Factor V G1691A (FV-Leiden) and prothrombin (PRT) G20210A single nucleotide polymorphisms (SNPs) were associated with venous thrombosis among Caucasians. We assessed the contribution of both SNPs to the genetic susceptibility of deep venous thrombosis (DVT) among Lebanese and Tunisian patients. Subjects comprised 198 DVT patients and 540 healthy controls from Lebanon and 126 Tunisian DVT patients and 197 control subjects; FV-Leiden (MnlI) and PRT G20210A (HindIII) genotyping was done by PCR-RFLP. While the prevalence of FV-Leiden mutant A allele and the G/A and A/A genotypes were significantly higher among DVT patients from Lebanon and Tunisia, the association of PRT G20210A with DVT was pronounced among Lebanese but not Tunisian patients.
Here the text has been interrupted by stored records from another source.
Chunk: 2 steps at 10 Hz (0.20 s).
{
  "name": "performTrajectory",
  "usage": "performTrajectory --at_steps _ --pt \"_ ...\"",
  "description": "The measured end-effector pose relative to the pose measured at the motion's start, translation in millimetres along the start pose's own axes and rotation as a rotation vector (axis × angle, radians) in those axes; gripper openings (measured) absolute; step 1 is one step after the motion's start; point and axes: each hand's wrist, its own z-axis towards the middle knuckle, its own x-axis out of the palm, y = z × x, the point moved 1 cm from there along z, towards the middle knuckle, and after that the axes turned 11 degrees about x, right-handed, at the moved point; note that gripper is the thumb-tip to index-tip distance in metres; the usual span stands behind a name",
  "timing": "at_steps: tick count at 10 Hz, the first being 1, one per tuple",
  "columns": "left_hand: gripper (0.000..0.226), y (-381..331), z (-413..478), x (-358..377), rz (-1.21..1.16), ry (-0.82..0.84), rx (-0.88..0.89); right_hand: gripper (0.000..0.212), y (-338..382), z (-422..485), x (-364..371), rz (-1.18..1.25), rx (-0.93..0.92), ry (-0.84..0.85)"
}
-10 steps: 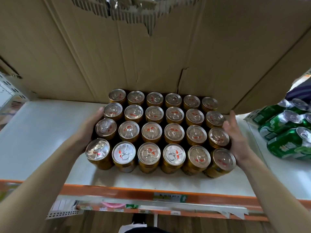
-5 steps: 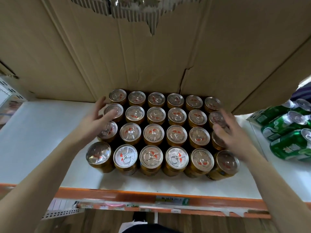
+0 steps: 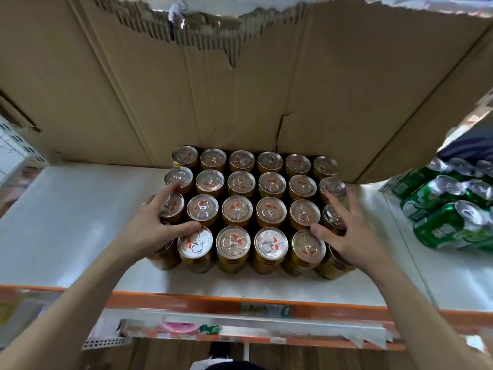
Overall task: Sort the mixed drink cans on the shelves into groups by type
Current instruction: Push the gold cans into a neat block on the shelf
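Note:
Several gold cans (image 3: 252, 206) with silver pull-tab lids stand upright in a tight block of rows on the white shelf (image 3: 74, 222). My left hand (image 3: 153, 225) lies flat on the lids of the block's left column, fingers spread, thumb on the front row. My right hand (image 3: 346, 228) lies the same way on the lids of the right column, fingertips reaching toward the back rows. Both hands cover parts of the cans beneath them. Several green cans (image 3: 450, 209) lie on their sides at the right.
A torn cardboard sheet (image 3: 240, 89) leans behind and over the gold cans. The shelf has an orange front rail (image 3: 186, 303) with a label strip. A seam divides the shelf board from the right-hand board (image 3: 453, 276) under the green cans.
Both hands left the outer sides of the block, lifted, and now lie on top of the outer columns' lids. The block of cans stays in place.

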Motion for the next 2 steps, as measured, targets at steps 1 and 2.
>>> performTrajectory --at_steps 1,2 --pt "0.108 -1.1 -5.0 -3.1 0.111 -0.017 0.012 0.071 -5.7 -1.9 -3.6 0.116 0.007 -0.024" --pt "0.094 -0.8 -25.5 -2.6 0.164 -0.181 0.089 0.062 -24.3 -12.5 -6.6 0.210 0.009 0.009"
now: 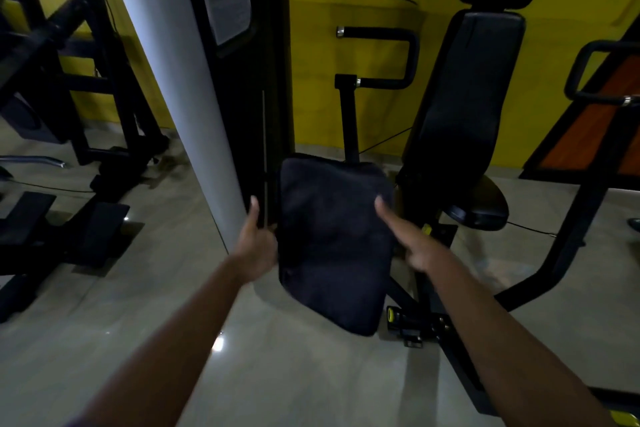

The prevalence of PRT G20210A mutant A allele (P < 0.001 vs. P = 181) and G/A genotype (P < 0.001 vs. P = 0.994) was significantly higher among Lebanese but not Tunisians, respectively. While FV-Leiden was a common genetic risk factor for DVT in both communities, the contribution of PRT G20210A to the genetic susceptibility of DVT differed among Lebanese and Tunisians, which underscores the need to determine prothrombotic gene polymorphisms associated with DVT among Arab and Mediterranean basin communities.